-- EXERCISE BRIEF --
Find the line that contains "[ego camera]"; please output it and each line after it, exactly as shown, up to the end of the entries below, skipping pictures.

[Stored data entries]
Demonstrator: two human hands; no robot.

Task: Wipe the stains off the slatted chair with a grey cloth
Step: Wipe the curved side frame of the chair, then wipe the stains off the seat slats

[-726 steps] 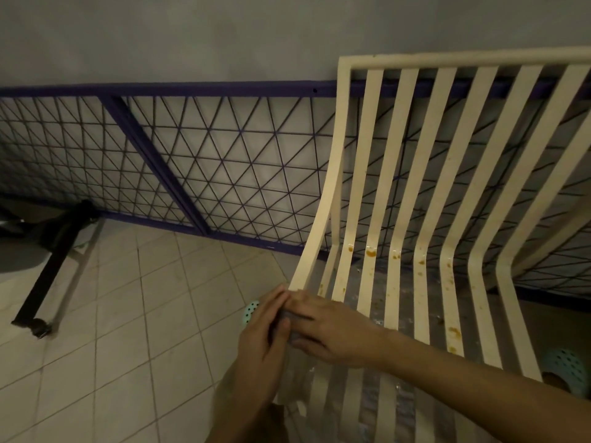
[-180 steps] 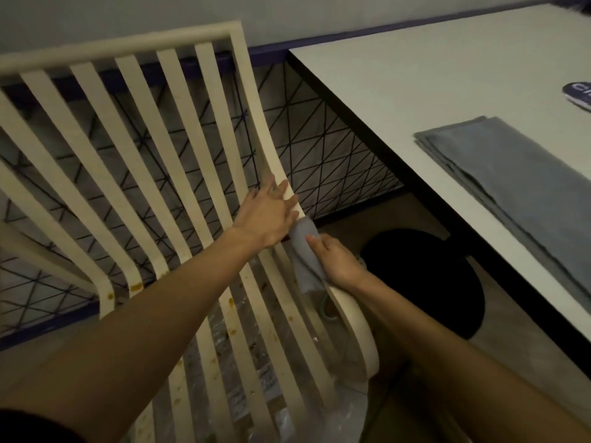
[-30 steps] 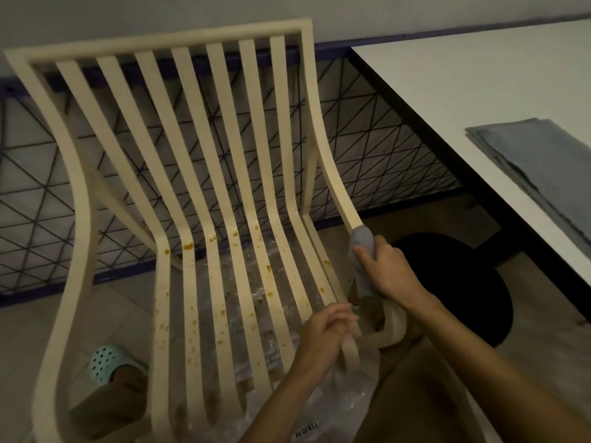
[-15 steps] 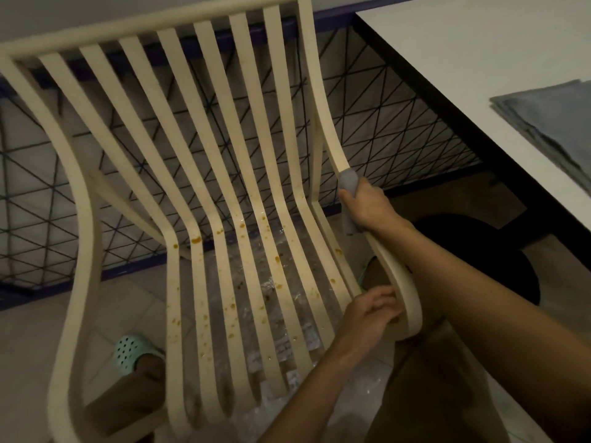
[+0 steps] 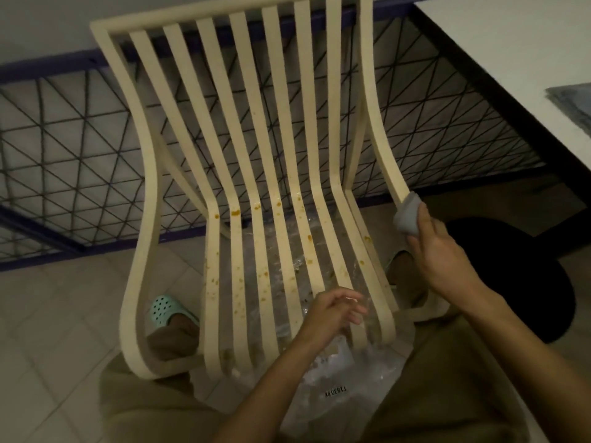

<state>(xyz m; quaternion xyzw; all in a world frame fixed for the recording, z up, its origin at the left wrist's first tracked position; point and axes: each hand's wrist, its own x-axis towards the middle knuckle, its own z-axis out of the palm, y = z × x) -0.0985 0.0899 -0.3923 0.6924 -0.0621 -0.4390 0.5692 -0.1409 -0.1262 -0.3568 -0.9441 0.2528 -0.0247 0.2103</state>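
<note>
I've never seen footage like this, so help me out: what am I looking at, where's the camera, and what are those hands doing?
There is no machine: a person wears one camera on the head, looking down at their own hands. The right hand grips a grey cloth against the cream slatted chair, on its outer slat at the table side. The left hand hovers loosely curled over the seat, holding nothing. Orange stains dot the slats. A white table stands to the right.

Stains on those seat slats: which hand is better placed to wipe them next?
Probably the right. The right hand grips the grey cloth, pressed on the chair's right outer rail, close to the spotted slats. The left hand hovers bare over the seat front, holding nothing.
</note>
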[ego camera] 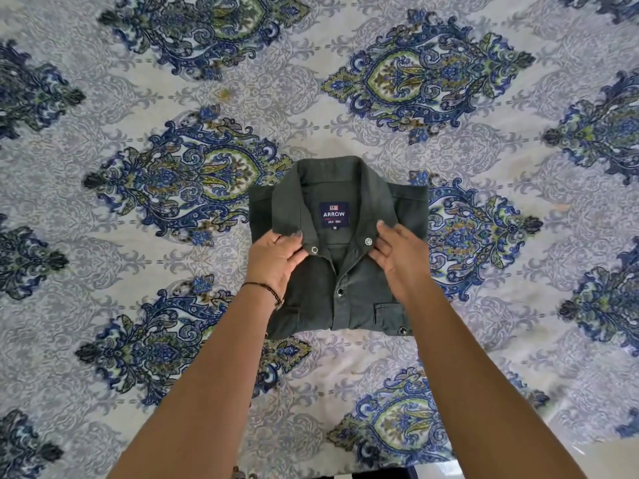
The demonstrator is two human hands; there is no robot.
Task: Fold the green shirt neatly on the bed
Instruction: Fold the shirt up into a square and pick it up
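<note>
Left grip [276, 259], right grip [397, 259] tight on collar edges [294, 205] of green shirt [359, 292], open bedsheet [501, 344] around

Only 1 readable item: small navy rectangular woven brand label [334, 214], sewn inside the neck of the dark green folded snap-button shirt [359, 288], approx. mid-pic. White caps "ARROW" run across the label's middle. Toward its 6 o'clock edge, under a thin red line, smaller txt reads "USA 1851". Tiny flag-like emblem at its 12 o'clock, too small to read. Tiny white size tab [334, 228] at the label's 6 o'clock: chars illegible.
</note>
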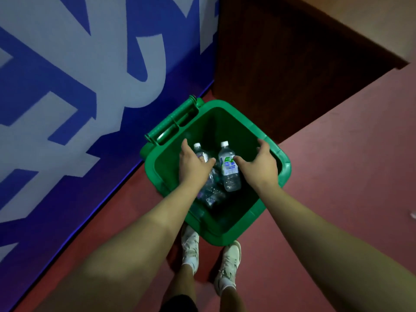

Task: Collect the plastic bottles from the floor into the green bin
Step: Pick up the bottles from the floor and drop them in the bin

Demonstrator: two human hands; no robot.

-- THE ANSWER --
[ego camera] 
The demonstrator is two human hands; there is no robot.
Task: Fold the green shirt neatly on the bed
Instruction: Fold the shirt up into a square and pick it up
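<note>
Left grip [276, 259], right grip [397, 259] tight on collar edges [294, 205] of green shirt [359, 292], open bedsheet [501, 344] around

Only 1 readable item: small navy rectangular woven brand label [334, 214], sewn inside the neck of the dark green folded snap-button shirt [359, 288], approx. mid-pic. White caps "ARROW" run across the label's middle. Toward its 6 o'clock edge, under a thin red line, smaller txt reads "USA 1851". Tiny flag-like emblem at its 12 o'clock, too small to read. Tiny white size tab [334, 228] at the label's 6 o'clock: chars illegible.
</note>
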
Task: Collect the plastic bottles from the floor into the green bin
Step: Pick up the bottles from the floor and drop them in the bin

Demonstrator: two human hands; no robot.

This answer is finished.